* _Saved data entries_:
■ ■ ■ ■ ■

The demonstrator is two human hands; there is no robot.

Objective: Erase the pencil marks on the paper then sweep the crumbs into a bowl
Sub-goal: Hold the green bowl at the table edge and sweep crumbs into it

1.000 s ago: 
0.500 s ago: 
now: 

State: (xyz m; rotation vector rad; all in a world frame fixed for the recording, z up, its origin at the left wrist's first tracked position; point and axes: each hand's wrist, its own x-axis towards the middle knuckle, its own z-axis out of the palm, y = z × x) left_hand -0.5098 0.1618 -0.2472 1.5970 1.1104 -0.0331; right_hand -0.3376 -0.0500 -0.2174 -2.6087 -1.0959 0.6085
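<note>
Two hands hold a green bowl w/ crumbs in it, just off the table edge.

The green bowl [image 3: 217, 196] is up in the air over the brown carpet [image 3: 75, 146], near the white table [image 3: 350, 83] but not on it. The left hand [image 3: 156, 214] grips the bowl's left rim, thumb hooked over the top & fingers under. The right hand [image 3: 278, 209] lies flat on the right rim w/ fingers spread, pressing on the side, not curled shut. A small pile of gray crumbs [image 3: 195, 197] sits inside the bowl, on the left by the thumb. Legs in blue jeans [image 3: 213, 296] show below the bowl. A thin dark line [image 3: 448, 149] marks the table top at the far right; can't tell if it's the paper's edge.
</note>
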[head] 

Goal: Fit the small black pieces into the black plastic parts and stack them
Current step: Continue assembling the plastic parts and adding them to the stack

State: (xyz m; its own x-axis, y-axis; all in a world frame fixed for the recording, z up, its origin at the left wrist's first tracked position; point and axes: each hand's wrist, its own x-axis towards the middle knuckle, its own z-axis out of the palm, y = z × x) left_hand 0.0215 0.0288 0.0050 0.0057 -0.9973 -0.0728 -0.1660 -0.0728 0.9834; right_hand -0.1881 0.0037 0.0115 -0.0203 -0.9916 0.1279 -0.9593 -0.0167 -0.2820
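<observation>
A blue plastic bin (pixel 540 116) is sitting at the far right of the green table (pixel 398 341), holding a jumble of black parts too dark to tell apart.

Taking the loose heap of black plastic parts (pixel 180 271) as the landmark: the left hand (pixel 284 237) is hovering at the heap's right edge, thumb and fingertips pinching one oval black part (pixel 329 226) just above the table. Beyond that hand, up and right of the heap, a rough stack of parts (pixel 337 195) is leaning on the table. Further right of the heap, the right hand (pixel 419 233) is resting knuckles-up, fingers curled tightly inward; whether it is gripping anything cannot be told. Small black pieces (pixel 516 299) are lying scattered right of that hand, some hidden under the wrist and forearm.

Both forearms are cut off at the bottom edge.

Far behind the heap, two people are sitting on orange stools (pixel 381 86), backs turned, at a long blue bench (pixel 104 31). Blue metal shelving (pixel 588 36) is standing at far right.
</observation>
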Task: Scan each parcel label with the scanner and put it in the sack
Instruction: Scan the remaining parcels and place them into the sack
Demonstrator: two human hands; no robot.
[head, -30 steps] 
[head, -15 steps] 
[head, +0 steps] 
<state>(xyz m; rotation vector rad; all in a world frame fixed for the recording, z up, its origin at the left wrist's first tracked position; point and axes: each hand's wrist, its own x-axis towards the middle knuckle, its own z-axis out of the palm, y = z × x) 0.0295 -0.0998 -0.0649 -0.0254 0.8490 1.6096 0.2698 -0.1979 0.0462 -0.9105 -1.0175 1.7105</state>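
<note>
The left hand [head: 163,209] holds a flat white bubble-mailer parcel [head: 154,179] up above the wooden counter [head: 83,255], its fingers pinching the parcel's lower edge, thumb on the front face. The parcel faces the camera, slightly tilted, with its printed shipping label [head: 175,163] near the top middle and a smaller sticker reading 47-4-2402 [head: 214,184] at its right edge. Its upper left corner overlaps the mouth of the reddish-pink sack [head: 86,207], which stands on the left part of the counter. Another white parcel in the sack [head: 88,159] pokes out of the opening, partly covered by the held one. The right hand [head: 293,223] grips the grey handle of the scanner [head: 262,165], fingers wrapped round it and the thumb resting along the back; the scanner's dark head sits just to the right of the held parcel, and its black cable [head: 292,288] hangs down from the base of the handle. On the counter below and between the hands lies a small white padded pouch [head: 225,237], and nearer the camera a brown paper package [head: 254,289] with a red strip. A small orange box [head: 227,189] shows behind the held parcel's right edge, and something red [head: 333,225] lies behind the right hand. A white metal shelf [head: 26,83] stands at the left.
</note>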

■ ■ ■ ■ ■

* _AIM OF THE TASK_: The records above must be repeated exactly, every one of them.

* _SOLUTION FOR THIS PROBLEM_:
The demonstrator is two human hands; there is no robot.

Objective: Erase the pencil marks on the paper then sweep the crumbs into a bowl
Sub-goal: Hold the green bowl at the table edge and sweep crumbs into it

1.000 s ago: 
0.500 s ago: 
now: 

State: (xyz m; rotation vector rad; all in a world frame fixed for the recording, z up, its origin at the left wrist's first tracked position; point and axes: each hand's wrist, its own x-axis towards the middle knuckle, its own z-axis out of the palm, y = z × x) left_hand -0.5098 0.1618 -0.2472 1.5970 1.1104 -0.0331; right_hand -0.3376 -0.0500 -0.2174 -2.6087 -1.0959 0.6085
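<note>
Two hands hold a green bowl w/ crumbs in it, just off the table edge.

The green bowl [image 3: 217, 196] is up in the air over the brown carpet [image 3: 75, 146], near the white table [image 3: 350, 83] but not on it. The left hand [image 3: 156, 214] grips the bowl's left rim, thumb hooked over the top & fingers under. The right hand [image 3: 278, 209] lies flat on the right rim w/ fingers spread, pressing on the side, not curled shut. A small pile of gray crumbs [image 3: 195, 197] sits inside the bowl, on the left by the thumb. Legs in blue jeans [image 3: 213, 296] show below the bowl. A thin dark line [image 3: 448, 149] marks the table top at the far right; can't tell if it's the paper's edge.
</note>
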[head] 

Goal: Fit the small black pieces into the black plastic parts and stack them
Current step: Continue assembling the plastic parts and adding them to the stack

State: (xyz m; its own x-axis, y-axis; all in a world frame fixed for the recording, z up, its origin at the left wrist's first tracked position; point and axes: each hand's wrist, its own x-axis towards the middle knuckle, its own z-axis out of the palm, y = z × x) left_hand 0.0215 0.0288 0.0050 0.0057 -0.9973 -0.0728 -0.1660 -0.0728 0.9834; right_hand -0.1881 0.0037 0.0115 -0.0203 -0.9916 0.1279 -0.9593 -0.0167 -0.2820
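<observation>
A blue plastic bin (pixel 540 116) is sitting at the far right of the green table (pixel 398 341), holding a jumble of black parts too dark to tell apart.

Taking the loose heap of black plastic parts (pixel 180 271) as the landmark: the left hand (pixel 284 237) is hovering at the heap's right edge, thumb and fingertips pinching one oval black part (pixel 329 226) just above the table. Beyond that hand, up and right of the heap, a rough stack of parts (pixel 337 195) is leaning on the table. Further right of the heap, the right hand (pixel 419 233) is resting knuckles-up, fingers curled tightly inward; whether it is gripping anything cannot be told. Small black pieces (pixel 516 299) are lying scattered right of that hand, some hidden under the wrist and forearm.

Both forearms are cut off at the bottom edge.

Far behind the heap, two people are sitting on orange stools (pixel 381 86), backs turned, at a long blue bench (pixel 104 31). Blue metal shelving (pixel 588 36) is standing at far right.
</observation>
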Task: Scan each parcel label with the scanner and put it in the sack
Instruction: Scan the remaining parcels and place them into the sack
Demonstrator: two human hands; no robot.
[head, -30 steps] 
[head, -15 steps] 
[head, +0 steps] 
<state>(xyz m; rotation vector rad; all in a world frame fixed for the recording, z up, its origin at the left wrist's first tracked position; point and axes: each hand's wrist, its own x-axis towards the middle knuckle, its own z-axis out of the palm, y = z × x) 0.0295 -0.0998 -0.0649 -0.0254 0.8490 1.6096 0.2698 -0.1979 0.0462 -0.9105 -1.0175 1.7105</state>
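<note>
The left hand [head: 163,209] holds a flat white bubble-mailer parcel [head: 154,179] up above the wooden counter [head: 83,255], its fingers pinching the parcel's lower edge, thumb on the front face. The parcel faces the camera, slightly tilted, with its printed shipping label [head: 175,163] near the top middle and a smaller sticker reading 47-4-2402 [head: 214,184] at its right edge. Its upper left corner overlaps the mouth of the reddish-pink sack [head: 86,207], which stands on the left part of the counter. Another white parcel in the sack [head: 88,159] pokes out of the opening, partly covered by the held one. The right hand [head: 293,223] grips the grey handle of the scanner [head: 262,165], fingers wrapped round it and the thumb resting along the back; the scanner's dark head sits just to the right of the held parcel, and its black cable [head: 292,288] hangs down from the base of the handle. On the counter below and between the hands lies a small white padded pouch [head: 225,237], and nearer the camera a brown paper package [head: 254,289] with a red strip. A small orange box [head: 227,189] shows behind the held parcel's right edge, and something red [head: 333,225] lies behind the right hand. A white metal shelf [head: 26,83] stands at the left.
</note>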

The answer is finished.